Moradores de Caracas e La Guaira enfrentam dificuldades extremas para localizar sobreviventes após dois fortes terremotos atingirem a Venezuela na última quarta-feira. A população local realiza buscas manuais em escombros de centenas de edifícios desabados, enquanto aguarda a chegada de maquinário pesado e equipes especializadas do governo.
Terremotos na Venezuela
A presidente em exercício Delcy Rodríguez afirmou que os esforços de resgate ocorrem sem descanso e priorizam a localização de pessoas vivas. Contudo, a resposta estatal é alvo de críticas severas, com manifestantes vaiando a autoridade durante visitas às áreas mais atingidas pelos tremores. O descontentamento cresce à medida que o tempo passa e a decomposição de corpos sob os escombros se torna uma realidade trágica.
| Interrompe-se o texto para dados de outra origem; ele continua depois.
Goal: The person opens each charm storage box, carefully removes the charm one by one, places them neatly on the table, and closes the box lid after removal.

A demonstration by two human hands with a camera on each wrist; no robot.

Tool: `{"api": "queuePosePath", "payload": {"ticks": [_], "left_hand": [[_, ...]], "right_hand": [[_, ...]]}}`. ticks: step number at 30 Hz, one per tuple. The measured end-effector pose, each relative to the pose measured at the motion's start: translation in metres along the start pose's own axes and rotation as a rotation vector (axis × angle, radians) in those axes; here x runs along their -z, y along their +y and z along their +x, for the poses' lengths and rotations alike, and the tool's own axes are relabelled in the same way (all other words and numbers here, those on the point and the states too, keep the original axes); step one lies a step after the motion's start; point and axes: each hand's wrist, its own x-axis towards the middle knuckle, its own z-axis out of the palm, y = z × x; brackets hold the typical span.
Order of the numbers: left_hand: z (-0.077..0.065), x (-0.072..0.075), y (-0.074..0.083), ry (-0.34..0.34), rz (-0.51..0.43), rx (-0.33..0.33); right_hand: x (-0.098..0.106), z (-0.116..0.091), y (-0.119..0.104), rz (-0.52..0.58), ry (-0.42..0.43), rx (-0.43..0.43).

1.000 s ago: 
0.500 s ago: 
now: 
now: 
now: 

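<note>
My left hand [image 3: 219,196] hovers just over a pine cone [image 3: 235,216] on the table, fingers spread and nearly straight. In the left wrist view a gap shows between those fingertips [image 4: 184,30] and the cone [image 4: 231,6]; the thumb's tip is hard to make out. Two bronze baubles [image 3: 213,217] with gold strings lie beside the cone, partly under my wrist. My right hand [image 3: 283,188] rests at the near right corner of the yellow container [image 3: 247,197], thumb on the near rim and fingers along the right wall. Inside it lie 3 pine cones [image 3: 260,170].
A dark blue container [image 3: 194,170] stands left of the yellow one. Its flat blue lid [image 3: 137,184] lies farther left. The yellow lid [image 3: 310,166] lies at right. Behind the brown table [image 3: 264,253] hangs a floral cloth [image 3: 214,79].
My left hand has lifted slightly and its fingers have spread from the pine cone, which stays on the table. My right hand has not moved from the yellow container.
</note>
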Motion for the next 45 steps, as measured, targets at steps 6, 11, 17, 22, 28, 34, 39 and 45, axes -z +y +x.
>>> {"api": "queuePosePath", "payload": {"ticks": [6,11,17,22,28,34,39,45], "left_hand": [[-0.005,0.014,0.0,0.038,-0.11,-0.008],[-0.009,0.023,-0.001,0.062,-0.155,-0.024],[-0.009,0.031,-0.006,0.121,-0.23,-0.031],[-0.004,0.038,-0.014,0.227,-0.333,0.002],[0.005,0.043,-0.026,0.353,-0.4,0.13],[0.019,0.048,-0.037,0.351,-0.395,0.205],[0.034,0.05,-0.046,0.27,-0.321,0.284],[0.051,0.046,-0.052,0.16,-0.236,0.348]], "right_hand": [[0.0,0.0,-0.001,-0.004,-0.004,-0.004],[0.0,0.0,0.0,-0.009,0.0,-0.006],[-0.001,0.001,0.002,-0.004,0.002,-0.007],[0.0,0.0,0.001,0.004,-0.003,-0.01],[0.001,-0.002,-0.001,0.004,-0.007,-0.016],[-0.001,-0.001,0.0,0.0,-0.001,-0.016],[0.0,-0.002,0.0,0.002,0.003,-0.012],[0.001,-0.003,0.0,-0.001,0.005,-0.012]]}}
O balanço oficial dos terremotos aponta 1.450 mortos e 3.150 feridos até este domingo, 28 de junho de 2026. Milhares de pessoas permanecem presas sob placas de concreto, enquanto voluntários sem equipamentos de proteção tentam remover os destroços. Em Caraballeda, relatos indicam a presença de corpos, incluindo de recém-nascidos, que aguardam remoção desde a noite de sábado.
Resgate de sobreviventes
A moradora de Caracas, Zaira Castro, declarou que a frustração da população decorre da ausência de uma ajuda séria por parte do governo. Um bombeiro, que atua na região e solicitou anonimato ao repórter Norberto Paredes, afirmou que existem edifícios onde não foi removida uma única pedra sequer. O primo de Carlos Eduardo, um homem de 31 anos preso sob escombros em La Guaira, relatou que familiares ainda ouvem sinais de vida, mas não possuem meios para realizar o resgate.
A crise humanitária expõe a fragilidade da infraestrutura e a incapacidade de resposta imediata das autoridades venezuelanas diante da catástrofe. A falta de mãos suficientes para o trabalho braçal agrava o cenário, tornando a sobrevivência das vítimas sob os escombros cada vez menos provável. A população segue organizada em grupos informais, tentando suprir a lacuna deixada pela ausência de maquinário pesado e coordenação oficial nas zonas de desastre.
Crise em Caracas
Os esforços de busca continuam sob pressão popular, enquanto a presidente em exercício Delcy Rodríguez mantém o discurso de prioridade no resgate. A situação permanece crítica em diversas cidades litorâneas, onde a escassez de recursos técnicos impede o avanço das operações de salvamento.